The stomach has a tough lining that is made to resist acid, but the esophagus does not. Thus, the most common complication of heartburn is esophagitis, or inflammation of the esophagus, which can cause ulcers or bleeding. Sometimes the inflammation can lead to scarring or narrowing of the esophagus. Pre-malignant changes, which can progress to cancer, can occur due to changes in the cells that line the esophagus. This is commonly referred to as Barrett’s esophagus and should be followed closely to ensure cancer does not develop.


How do you treat GERD?

The first step in treating GERD is dietary and lifestyle modification. Avoid fatty or spicy foods, tomato-based products, citrus drinks, chocolate, coffee, and peppermint. It is also recommended to eat smaller meals, lose weight, stop smoking, and abstain from alcohol. Nighttime symptoms can be improved by not eating within three hours of sleeping, or propping up the head of the bed. If symptoms persist, then over-the-counter antacids can help for a short period of time. More potent prescription medications can also be used under the direction of your doctor.
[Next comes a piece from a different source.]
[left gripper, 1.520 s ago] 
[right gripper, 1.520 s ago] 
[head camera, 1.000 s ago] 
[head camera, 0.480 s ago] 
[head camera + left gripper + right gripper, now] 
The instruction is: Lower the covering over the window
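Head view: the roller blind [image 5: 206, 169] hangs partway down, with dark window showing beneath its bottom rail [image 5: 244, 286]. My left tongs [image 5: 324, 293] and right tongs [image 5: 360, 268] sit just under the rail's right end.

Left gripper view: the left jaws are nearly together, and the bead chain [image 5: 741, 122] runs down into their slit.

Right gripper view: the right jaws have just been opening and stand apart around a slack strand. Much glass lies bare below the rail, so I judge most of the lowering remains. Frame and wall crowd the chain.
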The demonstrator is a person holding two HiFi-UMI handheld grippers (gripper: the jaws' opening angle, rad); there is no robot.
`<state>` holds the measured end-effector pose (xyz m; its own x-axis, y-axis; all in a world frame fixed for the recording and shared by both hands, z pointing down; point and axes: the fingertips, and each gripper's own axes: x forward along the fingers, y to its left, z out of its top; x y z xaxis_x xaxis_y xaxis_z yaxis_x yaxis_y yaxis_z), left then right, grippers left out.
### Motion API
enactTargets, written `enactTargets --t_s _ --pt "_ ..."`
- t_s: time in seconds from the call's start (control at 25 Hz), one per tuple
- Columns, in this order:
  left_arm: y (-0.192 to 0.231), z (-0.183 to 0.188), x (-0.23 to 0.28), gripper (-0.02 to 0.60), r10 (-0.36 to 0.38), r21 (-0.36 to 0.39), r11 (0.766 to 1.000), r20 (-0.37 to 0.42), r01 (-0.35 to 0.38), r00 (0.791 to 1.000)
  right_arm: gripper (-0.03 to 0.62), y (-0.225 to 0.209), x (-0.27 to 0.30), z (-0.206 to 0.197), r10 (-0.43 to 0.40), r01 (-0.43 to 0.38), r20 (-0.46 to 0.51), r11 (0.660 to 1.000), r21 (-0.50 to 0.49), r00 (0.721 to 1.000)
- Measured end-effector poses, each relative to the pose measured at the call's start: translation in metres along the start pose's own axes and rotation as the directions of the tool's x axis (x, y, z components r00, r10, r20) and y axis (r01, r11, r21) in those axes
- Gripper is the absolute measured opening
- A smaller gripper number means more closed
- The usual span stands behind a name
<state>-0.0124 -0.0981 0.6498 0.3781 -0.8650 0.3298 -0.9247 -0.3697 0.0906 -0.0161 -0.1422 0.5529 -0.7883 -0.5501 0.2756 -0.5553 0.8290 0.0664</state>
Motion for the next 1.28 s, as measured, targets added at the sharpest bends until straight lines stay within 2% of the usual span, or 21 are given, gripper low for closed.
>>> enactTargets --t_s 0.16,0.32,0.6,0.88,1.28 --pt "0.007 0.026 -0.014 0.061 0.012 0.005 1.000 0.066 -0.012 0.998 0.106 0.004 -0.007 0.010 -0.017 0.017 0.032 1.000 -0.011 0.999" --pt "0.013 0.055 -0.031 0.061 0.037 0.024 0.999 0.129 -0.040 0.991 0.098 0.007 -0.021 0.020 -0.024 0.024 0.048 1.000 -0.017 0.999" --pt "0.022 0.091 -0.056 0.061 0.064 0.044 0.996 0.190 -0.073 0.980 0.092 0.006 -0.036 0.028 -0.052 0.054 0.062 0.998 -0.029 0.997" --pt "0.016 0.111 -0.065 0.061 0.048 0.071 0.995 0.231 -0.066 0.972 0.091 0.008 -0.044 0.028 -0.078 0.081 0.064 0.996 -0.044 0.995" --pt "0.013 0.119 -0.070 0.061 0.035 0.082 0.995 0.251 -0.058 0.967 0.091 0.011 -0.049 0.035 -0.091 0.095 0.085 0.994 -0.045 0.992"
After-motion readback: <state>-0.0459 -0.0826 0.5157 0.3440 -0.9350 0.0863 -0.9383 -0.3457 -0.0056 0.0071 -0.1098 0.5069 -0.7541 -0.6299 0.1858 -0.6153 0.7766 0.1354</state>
Surgery is an option for patients who don’t respond fully to medical therapy or for those with severe GERD. 


When should I see a doctor about GERD?

See a doctor if your classic symptoms are not controlled with dietary and lifestyle modifications or if you are using over-the-counter medications more than twice a week. You should seek immediate medical attention if you have chest pain, unexplained weight loss, food that sticks in your chest after swallowing, bloody vomit, or black, tarry bowel movements.